YOUR OBJECTIVE
Starting at the line that contains "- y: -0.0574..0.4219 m" in the listing below, write out every line word for word until you have written the line that contains "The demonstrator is".

MATERIAL FOR THE TASK
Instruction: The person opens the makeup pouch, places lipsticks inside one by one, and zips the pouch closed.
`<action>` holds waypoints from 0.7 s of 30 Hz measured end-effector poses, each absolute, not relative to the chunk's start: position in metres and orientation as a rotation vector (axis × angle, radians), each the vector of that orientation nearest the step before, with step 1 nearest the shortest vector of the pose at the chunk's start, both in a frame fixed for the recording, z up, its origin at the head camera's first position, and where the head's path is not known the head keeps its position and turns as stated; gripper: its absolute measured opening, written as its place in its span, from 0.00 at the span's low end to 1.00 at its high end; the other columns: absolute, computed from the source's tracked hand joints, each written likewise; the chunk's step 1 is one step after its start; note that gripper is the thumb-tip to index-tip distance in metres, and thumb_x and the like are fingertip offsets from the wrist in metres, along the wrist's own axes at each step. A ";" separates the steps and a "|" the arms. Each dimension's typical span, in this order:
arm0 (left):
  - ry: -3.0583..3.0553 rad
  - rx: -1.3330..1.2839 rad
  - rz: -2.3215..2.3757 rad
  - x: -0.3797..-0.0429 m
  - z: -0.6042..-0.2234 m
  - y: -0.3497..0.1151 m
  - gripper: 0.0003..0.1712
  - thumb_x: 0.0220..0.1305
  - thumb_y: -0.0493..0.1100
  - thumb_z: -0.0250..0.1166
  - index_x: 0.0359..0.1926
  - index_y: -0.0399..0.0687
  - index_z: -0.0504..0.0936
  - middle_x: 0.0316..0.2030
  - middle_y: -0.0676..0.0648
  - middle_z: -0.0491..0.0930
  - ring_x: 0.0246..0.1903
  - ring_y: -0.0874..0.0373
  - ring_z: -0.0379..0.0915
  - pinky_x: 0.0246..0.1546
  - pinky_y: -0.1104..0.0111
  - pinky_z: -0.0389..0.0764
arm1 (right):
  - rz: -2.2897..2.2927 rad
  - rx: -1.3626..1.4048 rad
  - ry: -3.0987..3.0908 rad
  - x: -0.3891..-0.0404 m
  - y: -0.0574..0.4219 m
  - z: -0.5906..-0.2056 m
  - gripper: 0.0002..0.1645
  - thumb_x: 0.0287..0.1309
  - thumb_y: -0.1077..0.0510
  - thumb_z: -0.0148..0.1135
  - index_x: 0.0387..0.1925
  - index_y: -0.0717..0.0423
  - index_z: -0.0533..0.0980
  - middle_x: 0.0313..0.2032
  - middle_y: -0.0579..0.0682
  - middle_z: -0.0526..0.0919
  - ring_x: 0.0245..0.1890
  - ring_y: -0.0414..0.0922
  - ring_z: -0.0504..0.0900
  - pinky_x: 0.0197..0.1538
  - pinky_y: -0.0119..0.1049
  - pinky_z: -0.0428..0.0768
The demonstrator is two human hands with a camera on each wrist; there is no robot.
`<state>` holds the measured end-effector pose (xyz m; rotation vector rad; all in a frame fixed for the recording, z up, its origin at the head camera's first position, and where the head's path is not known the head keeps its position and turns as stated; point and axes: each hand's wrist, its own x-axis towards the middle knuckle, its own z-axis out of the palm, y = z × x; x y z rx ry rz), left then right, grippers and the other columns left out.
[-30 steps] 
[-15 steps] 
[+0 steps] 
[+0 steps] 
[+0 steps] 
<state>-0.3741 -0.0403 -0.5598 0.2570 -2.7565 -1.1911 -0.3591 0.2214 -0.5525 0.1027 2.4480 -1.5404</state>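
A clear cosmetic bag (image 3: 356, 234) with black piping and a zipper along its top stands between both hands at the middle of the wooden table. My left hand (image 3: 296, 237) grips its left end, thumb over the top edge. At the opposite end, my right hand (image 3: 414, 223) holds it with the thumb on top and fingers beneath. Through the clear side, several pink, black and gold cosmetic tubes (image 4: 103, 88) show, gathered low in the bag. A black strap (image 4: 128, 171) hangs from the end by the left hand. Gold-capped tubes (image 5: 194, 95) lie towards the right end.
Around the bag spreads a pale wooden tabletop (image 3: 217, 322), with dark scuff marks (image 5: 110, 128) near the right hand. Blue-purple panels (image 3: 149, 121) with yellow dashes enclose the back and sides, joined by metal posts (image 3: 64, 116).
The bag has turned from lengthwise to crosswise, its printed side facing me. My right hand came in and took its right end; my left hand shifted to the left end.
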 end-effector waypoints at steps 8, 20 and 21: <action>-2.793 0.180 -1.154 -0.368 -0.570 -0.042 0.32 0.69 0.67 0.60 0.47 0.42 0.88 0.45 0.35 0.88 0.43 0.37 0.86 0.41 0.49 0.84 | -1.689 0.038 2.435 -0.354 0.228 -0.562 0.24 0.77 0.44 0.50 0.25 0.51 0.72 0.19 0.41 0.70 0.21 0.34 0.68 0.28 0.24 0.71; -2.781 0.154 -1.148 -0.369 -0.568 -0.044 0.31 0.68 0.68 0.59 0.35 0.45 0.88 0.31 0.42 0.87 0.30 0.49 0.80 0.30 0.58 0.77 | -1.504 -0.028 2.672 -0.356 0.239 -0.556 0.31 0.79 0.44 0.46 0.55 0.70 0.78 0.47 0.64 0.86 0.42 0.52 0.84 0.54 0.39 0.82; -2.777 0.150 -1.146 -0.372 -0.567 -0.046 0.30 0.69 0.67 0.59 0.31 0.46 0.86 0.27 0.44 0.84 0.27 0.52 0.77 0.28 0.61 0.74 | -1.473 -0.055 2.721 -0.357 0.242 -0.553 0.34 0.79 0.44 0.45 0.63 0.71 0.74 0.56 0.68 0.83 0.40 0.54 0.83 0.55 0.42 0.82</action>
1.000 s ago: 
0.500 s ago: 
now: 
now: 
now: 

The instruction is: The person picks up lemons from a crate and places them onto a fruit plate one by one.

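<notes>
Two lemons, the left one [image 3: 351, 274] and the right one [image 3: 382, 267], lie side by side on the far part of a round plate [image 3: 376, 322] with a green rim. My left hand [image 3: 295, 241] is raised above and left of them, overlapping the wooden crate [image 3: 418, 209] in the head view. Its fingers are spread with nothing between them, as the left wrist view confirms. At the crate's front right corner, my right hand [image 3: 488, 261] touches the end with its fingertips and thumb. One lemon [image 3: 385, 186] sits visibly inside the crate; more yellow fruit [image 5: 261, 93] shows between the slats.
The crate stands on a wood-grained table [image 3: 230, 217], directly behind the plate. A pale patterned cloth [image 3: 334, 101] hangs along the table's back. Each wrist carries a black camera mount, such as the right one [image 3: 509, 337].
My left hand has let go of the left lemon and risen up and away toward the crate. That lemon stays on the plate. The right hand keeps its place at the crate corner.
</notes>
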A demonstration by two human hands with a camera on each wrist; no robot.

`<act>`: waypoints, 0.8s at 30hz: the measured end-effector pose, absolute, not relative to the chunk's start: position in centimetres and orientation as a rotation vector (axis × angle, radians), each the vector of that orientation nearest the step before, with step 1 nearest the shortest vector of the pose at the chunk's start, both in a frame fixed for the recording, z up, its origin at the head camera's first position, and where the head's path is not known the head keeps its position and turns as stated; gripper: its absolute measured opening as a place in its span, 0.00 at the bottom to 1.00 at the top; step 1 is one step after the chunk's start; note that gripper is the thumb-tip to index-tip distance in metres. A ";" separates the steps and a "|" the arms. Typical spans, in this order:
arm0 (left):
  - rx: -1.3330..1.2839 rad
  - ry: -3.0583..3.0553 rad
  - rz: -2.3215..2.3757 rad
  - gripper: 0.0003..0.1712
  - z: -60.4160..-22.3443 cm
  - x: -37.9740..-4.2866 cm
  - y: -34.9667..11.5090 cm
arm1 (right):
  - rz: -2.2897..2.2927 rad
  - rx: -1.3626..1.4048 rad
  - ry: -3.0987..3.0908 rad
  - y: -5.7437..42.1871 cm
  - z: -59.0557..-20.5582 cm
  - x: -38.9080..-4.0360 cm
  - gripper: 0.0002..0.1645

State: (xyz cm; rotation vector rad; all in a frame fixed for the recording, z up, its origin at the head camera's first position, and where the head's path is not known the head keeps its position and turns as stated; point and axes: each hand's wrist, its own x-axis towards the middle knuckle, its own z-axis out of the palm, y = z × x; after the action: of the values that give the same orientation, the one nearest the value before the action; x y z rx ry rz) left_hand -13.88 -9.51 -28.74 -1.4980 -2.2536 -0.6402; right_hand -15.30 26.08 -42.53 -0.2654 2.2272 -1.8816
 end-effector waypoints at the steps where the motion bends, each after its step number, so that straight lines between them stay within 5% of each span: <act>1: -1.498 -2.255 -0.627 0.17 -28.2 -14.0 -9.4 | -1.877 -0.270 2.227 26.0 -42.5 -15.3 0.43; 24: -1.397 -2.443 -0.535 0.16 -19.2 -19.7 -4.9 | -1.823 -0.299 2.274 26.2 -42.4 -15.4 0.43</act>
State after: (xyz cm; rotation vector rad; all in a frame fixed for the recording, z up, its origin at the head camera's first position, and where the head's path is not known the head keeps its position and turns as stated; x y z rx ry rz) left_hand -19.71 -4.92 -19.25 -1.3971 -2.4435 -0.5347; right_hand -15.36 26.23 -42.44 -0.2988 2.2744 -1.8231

ANSWER AREA
  - y: -0.0574..0.4219 m
  - z: -0.5906..-0.2056 m
  - gripper: 0.0002..0.1645
  - thumb_x: 0.0287..0.1309
  - thumb_y: -0.1077..0.0510
  - thumb_z: -0.0148..0.1135
  - index_x: 0.0387..0.1925
  - index_y: -0.0717..0.0423
  - index_z: -0.0533..0.0980
  - middle_x: 0.0313..0.2032
  - middle_y: -0.0579..0.0682
  - middle_z: -0.0526..0.0919
  - ring_x: 0.0245..0.1890
  - ring_y: -0.0414..0.0922
  - ring_z: -0.0504..0.0900
  - pinky_x: 0.0197..0.1538
  - pinky_y: -0.0119..0.1049
  - pinky_z: -0.0428..0.0768
The demonstrator is two human hands with a camera on each wrist; there is no robot.

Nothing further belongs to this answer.